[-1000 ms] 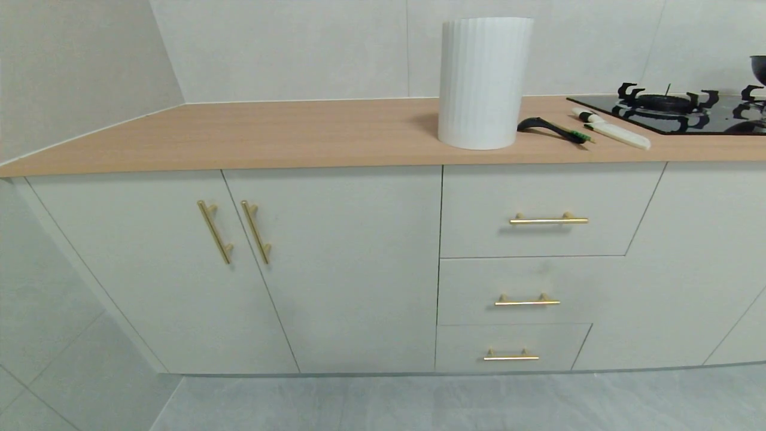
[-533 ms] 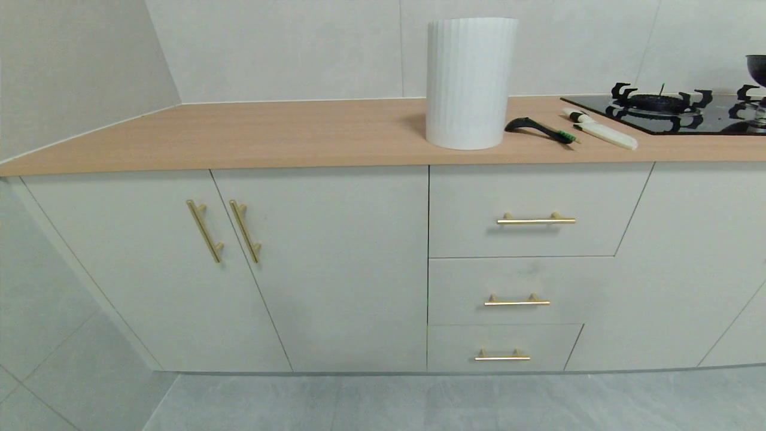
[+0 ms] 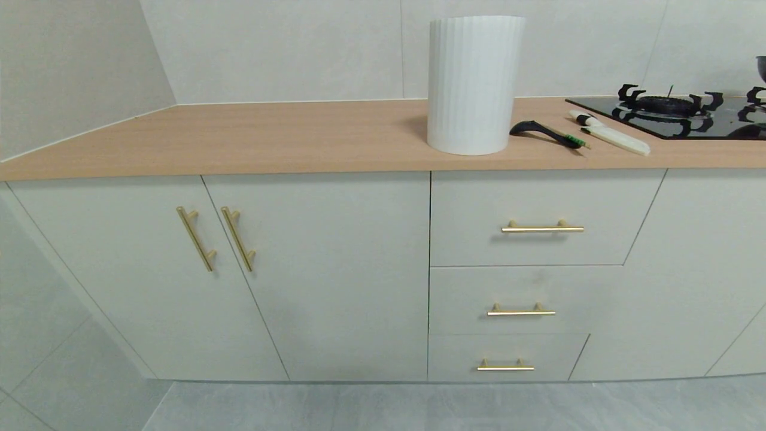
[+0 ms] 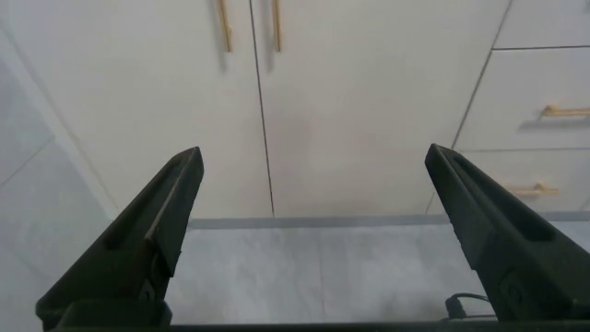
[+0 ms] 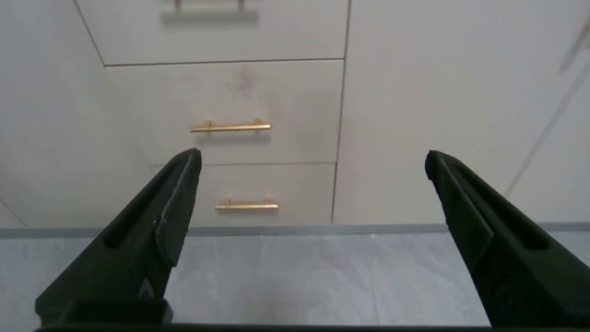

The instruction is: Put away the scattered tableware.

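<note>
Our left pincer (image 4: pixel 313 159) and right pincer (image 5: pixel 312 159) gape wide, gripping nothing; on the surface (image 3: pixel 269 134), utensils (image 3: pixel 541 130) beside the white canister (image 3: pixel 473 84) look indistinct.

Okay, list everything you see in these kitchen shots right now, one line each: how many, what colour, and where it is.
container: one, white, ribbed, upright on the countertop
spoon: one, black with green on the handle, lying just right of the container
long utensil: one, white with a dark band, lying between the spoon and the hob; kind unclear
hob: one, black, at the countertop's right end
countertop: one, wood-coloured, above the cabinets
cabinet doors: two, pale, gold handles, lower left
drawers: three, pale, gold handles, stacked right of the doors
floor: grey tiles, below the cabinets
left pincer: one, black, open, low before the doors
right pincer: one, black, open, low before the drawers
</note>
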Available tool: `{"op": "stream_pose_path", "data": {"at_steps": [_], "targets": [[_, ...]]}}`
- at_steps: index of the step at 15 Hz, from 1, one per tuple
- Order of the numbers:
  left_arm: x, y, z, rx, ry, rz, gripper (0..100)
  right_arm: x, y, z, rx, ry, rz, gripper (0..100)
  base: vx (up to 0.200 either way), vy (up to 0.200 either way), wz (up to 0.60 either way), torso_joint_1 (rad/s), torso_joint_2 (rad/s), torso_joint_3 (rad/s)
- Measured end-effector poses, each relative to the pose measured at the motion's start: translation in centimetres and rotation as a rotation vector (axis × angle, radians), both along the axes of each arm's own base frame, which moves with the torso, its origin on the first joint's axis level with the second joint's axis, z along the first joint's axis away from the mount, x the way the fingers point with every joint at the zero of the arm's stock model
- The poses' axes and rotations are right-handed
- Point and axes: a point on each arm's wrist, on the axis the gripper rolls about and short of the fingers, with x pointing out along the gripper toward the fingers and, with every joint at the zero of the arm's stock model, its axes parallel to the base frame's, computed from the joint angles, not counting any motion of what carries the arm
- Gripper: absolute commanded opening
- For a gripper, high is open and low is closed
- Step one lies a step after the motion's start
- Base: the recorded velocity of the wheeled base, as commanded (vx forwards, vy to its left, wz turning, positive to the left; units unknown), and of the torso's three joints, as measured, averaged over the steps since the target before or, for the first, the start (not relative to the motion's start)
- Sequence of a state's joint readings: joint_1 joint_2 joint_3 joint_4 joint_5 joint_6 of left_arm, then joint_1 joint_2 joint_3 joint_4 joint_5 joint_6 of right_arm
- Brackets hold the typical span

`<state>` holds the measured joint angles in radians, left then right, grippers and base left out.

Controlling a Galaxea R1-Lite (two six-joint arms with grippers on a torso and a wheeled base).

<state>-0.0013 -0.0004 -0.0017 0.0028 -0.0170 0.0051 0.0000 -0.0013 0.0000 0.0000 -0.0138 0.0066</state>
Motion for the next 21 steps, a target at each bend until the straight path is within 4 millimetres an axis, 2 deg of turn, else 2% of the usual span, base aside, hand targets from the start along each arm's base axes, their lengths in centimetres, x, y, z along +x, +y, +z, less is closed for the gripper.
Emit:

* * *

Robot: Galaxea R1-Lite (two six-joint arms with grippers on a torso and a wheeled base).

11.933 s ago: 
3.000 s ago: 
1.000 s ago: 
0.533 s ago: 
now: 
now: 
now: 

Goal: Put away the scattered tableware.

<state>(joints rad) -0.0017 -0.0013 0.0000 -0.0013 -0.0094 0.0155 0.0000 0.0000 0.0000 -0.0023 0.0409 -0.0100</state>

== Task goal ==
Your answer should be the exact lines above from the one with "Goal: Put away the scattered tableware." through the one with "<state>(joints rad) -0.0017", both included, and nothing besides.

== Response to this exercise ==
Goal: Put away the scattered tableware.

<state>(joints rad) -0.0017 -0.0013 0.0000 -0.0013 -0.0094 0.0155 0.0000 0.0000 0.0000 -0.0023 0.0409 -0.0100</state>

With that, the answer is done.